THERMAL AGGREGATION AND GELATION OF BOVINE BETA-LACTOGLOBULIN

Heat-induced aggregation and gelation of beta-lactoglobulin, dispersed in imidazole-HCl buffer containing 0.1 mol/dm3 NaCl at a concentration of 10% (w/v), was studied at different temperatures and pHs. Gel electrophoresis under non-dissociating (PAGE, in the absence of dissociating and reducing agents) and dissociating but not reducing conditions (SDS-PAGE) was used to determine the extents of aggregation. The rate of loss of beta-lactoglobulin from non-dissociating-PAGE was faster than from SDS-PAGE and the rates could be described by second-order kinetics. The loss of protein on heat treatment at 75-degrees-C increased as the pH increased from 6.0 to 9.0, under both non-dissociating and dissociatiung conditions. Dynamic shear measurements were used to determine the development of gel structure by measuring the changes in storage modulus (G') during heating.
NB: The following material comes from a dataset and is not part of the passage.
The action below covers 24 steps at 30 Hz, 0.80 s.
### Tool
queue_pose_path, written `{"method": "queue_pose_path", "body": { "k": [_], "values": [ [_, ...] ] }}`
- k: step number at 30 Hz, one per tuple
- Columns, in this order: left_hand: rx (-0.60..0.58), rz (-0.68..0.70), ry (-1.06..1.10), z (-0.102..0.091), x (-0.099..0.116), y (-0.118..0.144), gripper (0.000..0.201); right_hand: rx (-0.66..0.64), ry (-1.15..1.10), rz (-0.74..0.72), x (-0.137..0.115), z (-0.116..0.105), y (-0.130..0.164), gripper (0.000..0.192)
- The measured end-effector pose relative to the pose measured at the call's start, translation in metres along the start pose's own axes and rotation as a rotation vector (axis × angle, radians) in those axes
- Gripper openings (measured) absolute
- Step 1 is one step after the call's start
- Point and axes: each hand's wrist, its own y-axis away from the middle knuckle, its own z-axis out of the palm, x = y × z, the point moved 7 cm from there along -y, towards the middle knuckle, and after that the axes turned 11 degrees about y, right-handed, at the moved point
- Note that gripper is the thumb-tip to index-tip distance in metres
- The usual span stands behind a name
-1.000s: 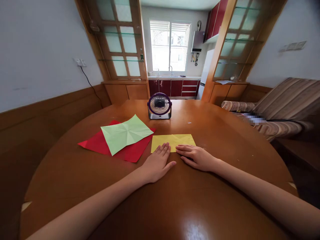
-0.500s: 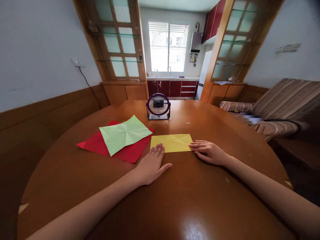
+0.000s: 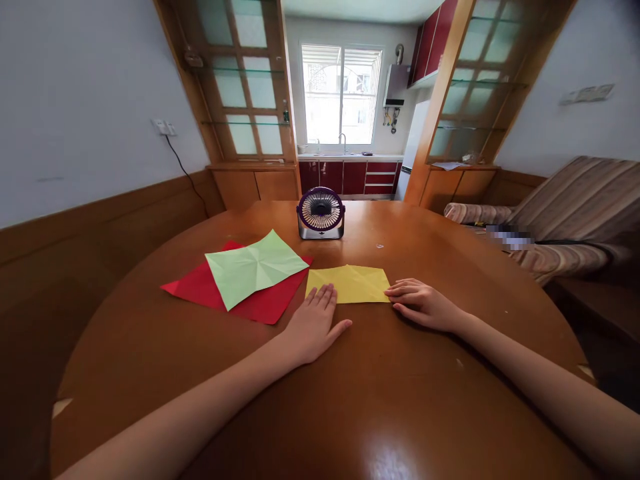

No detectable changes in G' were observed during heating at 70-degrees-C. At 75 and 80-degrees-C. G' increased with heating time, the rate of increase being greater at 80-degrees-C. The increase in G' on heat treatment at 75-degrees-C was faster at pH 7.0 than at pH 6.0, 8.0 and 9.0. Comparison of the loss of native beta-lactoglobulin structure due to the formation of non-covalently linked protein aggregates and covalently cross-linked aggregates with the changes in G' showed that no measurable changes in G' occurred until most of the protein had formed covalently cross-linked aggregates. This suggested that protein aggregates are formed as an intermediate prior to the formation of self-supporting macroscopic gel networks.